Il ragionamento che si sviluppa negli interventi (Laura Boldrini, Gianni Melilla, Paolo Fontanelli, Bianco, Castellina, Crucianelli) a partire dai discorsi del deputato Magri sulla rappresentanza e sulla «democrazia organizzata» (lui, autore di un saggio su «parlamento o consigli» – i soviet – in risposta a Pietro Ingrao sul manifesto del 1970, così definisce quella che ora con formula fessa si chiama ’società civile’) parla dell’oggi. Coglie già «l’avvio della deriva oligarchica», sottolinea nella prefazione dei volumi il costituzionalista Stefano Rodotà.
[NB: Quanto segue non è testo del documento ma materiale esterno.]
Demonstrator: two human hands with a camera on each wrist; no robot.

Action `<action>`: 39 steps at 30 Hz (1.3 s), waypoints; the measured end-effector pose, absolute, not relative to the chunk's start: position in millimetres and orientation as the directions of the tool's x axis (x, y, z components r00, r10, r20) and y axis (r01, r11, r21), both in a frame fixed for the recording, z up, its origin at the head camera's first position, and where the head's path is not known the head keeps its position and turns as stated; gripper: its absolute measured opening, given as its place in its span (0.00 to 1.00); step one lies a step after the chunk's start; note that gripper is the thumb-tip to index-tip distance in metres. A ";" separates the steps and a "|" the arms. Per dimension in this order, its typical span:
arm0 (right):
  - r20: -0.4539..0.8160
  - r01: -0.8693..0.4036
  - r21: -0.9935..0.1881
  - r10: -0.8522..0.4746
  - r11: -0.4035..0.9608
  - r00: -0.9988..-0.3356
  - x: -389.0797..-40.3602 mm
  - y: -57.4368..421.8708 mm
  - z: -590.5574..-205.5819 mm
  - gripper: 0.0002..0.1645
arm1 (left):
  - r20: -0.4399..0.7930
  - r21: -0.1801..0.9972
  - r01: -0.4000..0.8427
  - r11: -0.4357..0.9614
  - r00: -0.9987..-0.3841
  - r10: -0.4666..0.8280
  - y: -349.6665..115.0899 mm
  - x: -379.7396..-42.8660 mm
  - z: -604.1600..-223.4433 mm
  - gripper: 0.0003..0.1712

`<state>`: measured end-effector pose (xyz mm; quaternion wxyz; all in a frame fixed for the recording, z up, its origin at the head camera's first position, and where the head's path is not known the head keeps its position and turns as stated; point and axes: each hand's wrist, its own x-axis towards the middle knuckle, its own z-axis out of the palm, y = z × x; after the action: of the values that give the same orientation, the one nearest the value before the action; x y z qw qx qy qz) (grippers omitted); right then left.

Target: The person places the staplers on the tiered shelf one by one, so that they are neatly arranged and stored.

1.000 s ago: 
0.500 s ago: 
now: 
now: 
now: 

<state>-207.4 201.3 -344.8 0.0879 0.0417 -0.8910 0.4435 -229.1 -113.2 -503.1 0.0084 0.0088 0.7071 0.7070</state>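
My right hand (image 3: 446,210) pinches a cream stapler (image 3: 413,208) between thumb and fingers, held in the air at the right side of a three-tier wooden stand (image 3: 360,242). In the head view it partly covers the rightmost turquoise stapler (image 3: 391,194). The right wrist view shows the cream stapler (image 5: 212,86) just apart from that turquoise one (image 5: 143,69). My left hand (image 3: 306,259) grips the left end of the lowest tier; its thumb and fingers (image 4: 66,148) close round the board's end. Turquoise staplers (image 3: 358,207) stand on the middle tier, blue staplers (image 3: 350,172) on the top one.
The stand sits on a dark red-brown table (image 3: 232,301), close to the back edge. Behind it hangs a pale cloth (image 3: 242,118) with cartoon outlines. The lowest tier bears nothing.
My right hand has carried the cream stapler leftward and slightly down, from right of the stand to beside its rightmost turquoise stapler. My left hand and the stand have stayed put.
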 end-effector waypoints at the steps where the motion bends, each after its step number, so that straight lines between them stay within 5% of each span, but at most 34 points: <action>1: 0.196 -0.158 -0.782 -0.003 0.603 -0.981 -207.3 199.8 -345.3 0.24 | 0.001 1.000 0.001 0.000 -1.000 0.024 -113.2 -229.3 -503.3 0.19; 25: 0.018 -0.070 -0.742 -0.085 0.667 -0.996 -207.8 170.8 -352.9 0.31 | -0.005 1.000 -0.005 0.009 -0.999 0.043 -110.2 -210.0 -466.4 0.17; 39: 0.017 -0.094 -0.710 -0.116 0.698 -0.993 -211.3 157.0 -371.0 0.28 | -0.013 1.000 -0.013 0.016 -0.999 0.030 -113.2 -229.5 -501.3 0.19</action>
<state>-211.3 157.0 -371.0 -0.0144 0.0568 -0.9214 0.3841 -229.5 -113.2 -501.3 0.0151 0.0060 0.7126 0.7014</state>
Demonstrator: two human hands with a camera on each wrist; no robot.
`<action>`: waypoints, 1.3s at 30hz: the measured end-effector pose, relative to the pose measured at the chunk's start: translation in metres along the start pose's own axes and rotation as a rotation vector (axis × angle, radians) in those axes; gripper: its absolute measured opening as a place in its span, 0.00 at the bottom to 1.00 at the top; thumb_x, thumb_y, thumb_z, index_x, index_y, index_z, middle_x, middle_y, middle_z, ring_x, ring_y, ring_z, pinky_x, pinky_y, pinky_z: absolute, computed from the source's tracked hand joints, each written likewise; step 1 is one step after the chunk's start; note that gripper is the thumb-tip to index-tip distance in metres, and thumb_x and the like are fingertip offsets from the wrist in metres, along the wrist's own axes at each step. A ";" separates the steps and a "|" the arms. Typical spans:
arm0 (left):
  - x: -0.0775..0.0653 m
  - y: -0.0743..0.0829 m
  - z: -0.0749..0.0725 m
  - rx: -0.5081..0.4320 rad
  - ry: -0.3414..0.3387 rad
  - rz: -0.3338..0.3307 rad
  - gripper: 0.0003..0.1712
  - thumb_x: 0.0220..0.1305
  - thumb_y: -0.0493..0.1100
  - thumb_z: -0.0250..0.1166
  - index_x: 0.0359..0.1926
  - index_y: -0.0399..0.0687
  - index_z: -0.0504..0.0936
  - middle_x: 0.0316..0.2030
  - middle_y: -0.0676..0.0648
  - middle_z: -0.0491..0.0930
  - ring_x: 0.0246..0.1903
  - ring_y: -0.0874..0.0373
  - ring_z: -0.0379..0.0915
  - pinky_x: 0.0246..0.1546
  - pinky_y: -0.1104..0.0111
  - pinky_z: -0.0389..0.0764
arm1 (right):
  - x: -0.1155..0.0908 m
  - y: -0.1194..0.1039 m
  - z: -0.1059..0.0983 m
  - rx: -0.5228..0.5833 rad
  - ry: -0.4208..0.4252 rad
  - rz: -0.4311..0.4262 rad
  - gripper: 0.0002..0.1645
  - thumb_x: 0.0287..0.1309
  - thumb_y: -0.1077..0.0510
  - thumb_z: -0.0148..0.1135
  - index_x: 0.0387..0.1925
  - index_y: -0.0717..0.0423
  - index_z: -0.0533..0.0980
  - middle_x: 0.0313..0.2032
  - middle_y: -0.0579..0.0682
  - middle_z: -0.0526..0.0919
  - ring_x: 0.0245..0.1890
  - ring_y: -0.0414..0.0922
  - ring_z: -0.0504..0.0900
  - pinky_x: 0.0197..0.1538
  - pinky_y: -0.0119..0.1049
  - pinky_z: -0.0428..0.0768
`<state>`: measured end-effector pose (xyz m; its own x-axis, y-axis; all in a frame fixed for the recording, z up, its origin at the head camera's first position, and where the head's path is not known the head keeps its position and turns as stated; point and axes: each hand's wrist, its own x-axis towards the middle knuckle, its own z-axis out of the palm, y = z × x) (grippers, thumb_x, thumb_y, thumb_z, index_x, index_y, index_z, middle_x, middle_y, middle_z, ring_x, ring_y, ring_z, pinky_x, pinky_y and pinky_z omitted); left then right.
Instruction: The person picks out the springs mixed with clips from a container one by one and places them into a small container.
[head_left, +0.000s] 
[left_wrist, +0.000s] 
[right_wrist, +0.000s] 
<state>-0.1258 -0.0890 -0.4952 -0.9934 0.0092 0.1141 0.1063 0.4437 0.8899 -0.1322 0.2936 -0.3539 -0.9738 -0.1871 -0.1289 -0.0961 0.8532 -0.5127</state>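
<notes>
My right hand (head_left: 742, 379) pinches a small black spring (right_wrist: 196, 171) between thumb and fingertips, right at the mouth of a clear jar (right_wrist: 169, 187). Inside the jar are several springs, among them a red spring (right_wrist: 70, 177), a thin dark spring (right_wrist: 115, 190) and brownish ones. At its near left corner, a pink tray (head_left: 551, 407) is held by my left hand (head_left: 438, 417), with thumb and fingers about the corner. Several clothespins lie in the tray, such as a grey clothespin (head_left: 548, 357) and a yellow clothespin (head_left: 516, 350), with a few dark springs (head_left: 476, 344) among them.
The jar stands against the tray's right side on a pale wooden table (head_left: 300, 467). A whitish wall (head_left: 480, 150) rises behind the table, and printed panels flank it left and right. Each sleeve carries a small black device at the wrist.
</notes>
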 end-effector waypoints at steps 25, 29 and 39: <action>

La presidente Boldrini, padrona di casa, riflette invece su ’quel parlamento’: nel ventennio 76-94 «c’era una curiosità per le opinioni diverse, oggi alla Camera non sempre accade». Si intuisce il riferimento alle polemiche degli ultimi giorni.

 

A leggere Magri di fine anni 80 si incrocia l’Italia del 2015. Magri «indignato con il nuovismo che caratterizza lo scioglimento del Pci», non perché «non innovatore» ma perché «considerava un grave errore politico la retorica di un nuovo senza radici e senza futuro» (Crucianelli). Il bersaglio di ieri è il «nuovismo» occhettiano; ma le parole non calzano bene per «la rottamazione» renziana? A leggere Magri del ’93 si incontra il tormento della sinistra di governo: «L’unica strada percorribile è quella non dell’improvvisa scomparsa dei partiti politici ma delle graduali e progressive coalizioni fra gli stessi con piattaforme programmatiche definite». E cosa c’è di più attuale e più coevo della crisi di rappresentanza della sinistra? «Magri rappresenta un punto di vista, una parte certo di minoranza», dice Melilla, già Pdup-manifesto oggi deputato di Sel, «ma non fu mai minoritario. Amava una frase di Teresa di Lisieux: ’so che niente dipende da me, ma parlo e agisco come se tutto dipendesse da me’».